» **AIM OF THE EXERCISE**: From the records below, print only the part that opens with the line containing "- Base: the" and closes with the line containing "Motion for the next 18"; omit the pictures.

○ ○ ○ ○

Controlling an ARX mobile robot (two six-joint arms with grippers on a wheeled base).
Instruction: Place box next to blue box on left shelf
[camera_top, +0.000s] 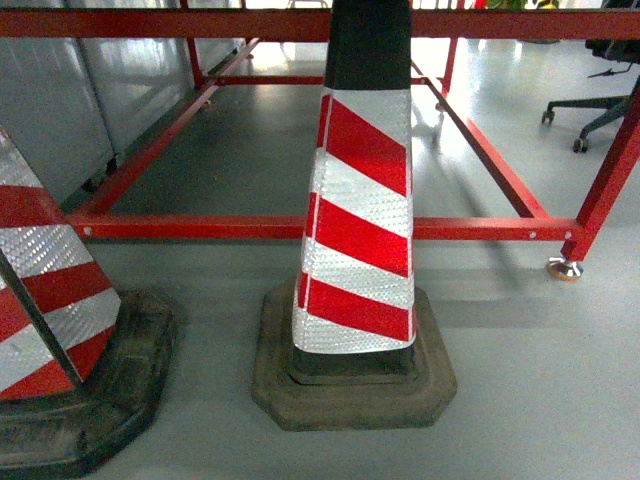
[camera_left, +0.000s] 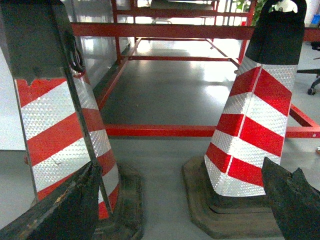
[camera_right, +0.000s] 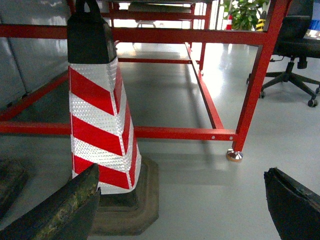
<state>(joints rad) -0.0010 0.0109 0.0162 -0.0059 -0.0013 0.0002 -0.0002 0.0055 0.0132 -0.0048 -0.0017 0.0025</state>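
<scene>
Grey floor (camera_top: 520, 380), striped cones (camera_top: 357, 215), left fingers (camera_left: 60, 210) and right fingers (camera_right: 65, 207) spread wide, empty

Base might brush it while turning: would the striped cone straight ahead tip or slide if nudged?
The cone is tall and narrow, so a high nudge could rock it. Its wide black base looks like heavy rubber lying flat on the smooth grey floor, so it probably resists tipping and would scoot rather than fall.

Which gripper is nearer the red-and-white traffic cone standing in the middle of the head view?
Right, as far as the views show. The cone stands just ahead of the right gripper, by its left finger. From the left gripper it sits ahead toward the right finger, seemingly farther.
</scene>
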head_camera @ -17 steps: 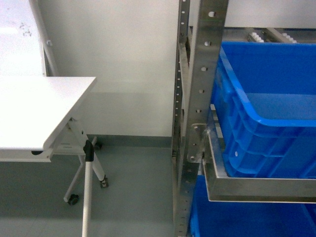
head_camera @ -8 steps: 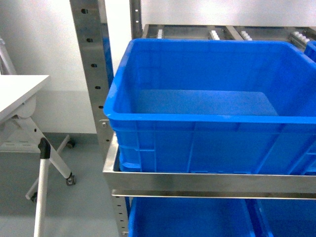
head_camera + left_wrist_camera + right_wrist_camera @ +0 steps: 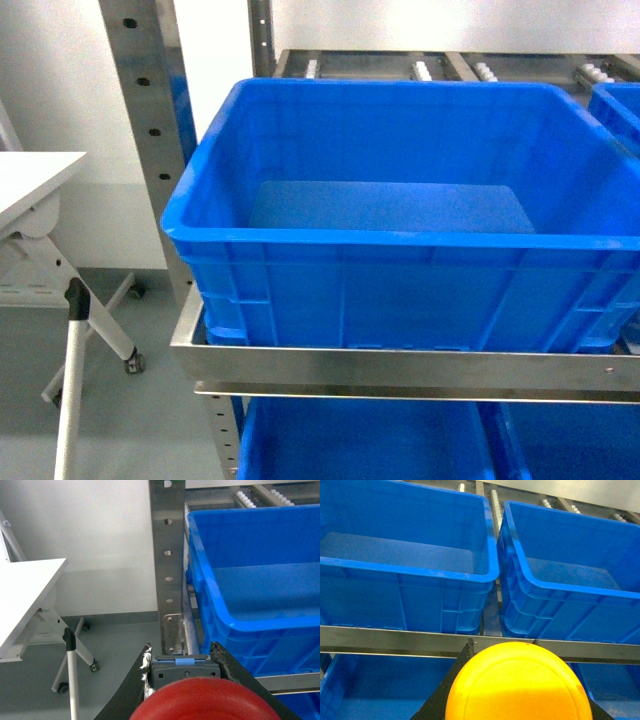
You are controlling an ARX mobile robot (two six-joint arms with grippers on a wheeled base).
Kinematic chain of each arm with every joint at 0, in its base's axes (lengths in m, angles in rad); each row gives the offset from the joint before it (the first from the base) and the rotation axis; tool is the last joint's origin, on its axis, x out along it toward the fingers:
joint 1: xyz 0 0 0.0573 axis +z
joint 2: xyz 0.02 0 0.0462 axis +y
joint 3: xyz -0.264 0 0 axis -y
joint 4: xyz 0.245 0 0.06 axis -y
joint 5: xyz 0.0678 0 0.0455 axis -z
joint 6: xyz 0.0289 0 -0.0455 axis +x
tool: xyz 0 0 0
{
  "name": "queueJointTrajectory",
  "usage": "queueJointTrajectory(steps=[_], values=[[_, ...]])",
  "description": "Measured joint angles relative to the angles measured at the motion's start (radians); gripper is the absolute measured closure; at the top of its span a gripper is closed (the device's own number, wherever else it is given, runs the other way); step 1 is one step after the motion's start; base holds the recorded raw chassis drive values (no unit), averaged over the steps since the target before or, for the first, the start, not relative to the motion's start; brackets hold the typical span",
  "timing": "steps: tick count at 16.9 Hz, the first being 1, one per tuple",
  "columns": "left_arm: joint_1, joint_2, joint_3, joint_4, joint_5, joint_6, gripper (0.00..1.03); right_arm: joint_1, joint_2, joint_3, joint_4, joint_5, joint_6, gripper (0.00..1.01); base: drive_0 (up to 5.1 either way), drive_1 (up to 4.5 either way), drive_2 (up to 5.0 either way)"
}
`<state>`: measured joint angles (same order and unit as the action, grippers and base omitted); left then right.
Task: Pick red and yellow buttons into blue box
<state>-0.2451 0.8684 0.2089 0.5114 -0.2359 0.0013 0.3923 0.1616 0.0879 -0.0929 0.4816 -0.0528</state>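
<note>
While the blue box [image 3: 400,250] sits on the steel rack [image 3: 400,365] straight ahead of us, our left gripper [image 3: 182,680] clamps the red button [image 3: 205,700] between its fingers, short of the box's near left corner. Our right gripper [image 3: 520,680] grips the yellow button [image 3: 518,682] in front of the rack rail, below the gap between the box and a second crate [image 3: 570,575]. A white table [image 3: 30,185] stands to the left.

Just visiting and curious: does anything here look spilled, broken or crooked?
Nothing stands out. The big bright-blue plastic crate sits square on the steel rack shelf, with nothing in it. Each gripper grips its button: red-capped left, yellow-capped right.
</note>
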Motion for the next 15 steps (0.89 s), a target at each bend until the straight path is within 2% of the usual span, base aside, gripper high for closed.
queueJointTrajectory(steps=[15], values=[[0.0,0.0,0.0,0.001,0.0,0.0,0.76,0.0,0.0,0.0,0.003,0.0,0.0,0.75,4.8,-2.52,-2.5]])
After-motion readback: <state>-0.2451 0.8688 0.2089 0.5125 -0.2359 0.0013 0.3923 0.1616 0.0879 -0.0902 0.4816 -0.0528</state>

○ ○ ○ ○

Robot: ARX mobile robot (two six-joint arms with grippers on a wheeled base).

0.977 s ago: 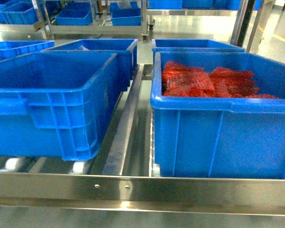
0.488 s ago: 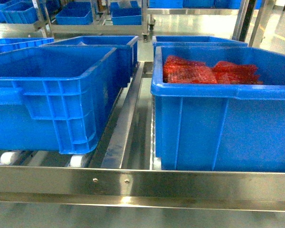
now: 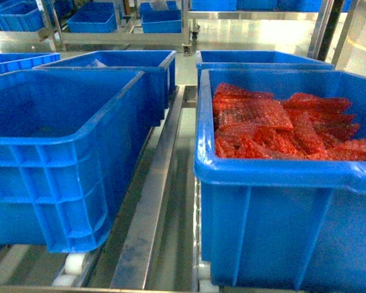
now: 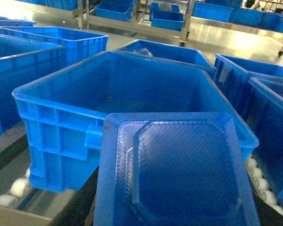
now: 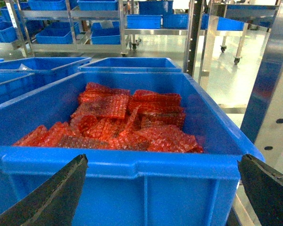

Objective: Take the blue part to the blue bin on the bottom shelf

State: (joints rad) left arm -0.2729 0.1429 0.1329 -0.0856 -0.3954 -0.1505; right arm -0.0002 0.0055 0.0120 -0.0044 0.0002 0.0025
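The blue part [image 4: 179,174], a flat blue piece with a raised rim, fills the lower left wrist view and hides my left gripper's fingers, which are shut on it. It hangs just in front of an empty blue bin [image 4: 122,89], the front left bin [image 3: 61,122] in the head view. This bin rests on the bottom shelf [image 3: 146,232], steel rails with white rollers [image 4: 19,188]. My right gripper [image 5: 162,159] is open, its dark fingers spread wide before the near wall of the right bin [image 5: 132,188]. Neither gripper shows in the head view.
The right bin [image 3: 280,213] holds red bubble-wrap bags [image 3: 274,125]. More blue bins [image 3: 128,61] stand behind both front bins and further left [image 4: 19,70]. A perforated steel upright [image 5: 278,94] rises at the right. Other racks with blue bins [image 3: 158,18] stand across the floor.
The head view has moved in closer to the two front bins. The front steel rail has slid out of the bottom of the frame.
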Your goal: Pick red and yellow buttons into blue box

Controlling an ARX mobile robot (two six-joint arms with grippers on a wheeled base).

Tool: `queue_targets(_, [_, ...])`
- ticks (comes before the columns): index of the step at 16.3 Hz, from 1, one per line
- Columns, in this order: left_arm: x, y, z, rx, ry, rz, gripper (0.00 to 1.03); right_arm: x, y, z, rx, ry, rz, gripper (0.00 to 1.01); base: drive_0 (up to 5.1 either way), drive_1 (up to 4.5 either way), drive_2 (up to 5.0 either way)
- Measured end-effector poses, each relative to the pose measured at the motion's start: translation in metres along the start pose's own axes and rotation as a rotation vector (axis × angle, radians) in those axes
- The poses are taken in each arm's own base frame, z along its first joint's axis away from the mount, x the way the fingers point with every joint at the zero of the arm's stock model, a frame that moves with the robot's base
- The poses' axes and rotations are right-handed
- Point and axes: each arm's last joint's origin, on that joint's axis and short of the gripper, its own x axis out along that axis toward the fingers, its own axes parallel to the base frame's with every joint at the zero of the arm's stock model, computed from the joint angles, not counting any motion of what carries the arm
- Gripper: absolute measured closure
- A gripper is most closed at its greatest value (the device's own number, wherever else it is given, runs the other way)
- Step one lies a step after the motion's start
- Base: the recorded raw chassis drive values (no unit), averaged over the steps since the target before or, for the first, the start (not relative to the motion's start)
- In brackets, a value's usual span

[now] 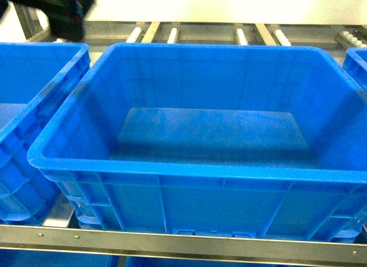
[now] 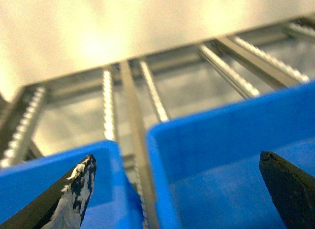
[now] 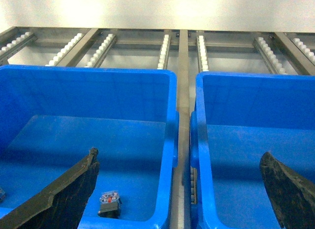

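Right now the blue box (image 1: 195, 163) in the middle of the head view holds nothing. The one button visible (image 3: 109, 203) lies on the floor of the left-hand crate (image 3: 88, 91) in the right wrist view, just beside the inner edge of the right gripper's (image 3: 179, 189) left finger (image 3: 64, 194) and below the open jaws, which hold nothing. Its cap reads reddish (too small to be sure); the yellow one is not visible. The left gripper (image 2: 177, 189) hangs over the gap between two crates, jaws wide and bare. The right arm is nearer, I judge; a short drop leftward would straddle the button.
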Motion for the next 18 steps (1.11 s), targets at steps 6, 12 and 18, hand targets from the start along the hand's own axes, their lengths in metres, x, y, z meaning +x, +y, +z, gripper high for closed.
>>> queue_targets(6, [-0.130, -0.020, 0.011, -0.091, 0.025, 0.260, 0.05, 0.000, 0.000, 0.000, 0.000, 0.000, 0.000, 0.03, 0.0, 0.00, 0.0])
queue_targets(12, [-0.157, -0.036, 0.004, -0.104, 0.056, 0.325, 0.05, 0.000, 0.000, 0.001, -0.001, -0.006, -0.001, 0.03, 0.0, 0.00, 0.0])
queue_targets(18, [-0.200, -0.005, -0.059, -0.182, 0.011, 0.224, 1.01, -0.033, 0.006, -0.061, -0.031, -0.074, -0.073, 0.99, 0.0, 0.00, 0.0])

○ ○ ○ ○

» **RESULT OF THIS TASK**:
- Base: the recorded raw chassis drive values (no unit), averaged over the steps since the target before or, for the first, the start (not relative to the motion's start)
- In brackets, a value's usual span

[now] 
[now] 
[now] 

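Right now the blue box (image 1: 195, 163) in the middle of the head view holds nothing. The one button visible (image 3: 109, 203) lies on the floor of the left-hand crate (image 3: 88, 91) in the right wrist view, just beside the inner edge of the right gripper's (image 3: 179, 189) left finger (image 3: 64, 194) and below the open jaws, which hold nothing. Its cap reads reddish (too small to be sure); the yellow one is not visible. The left gripper (image 2: 177, 189) hangs over the gap between two crates, jaws wide and bare. The right arm is nearer, I judge; a short drop leftward would straddle the button.
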Motion for the next 18 steps (1.11 s), targets at steps 6, 12 and 18, hand targets from the start along the hand's own axes, their lengths in metres, x, y, z meaning +x, +y, +z, gripper high for closed.

This concludes the answer.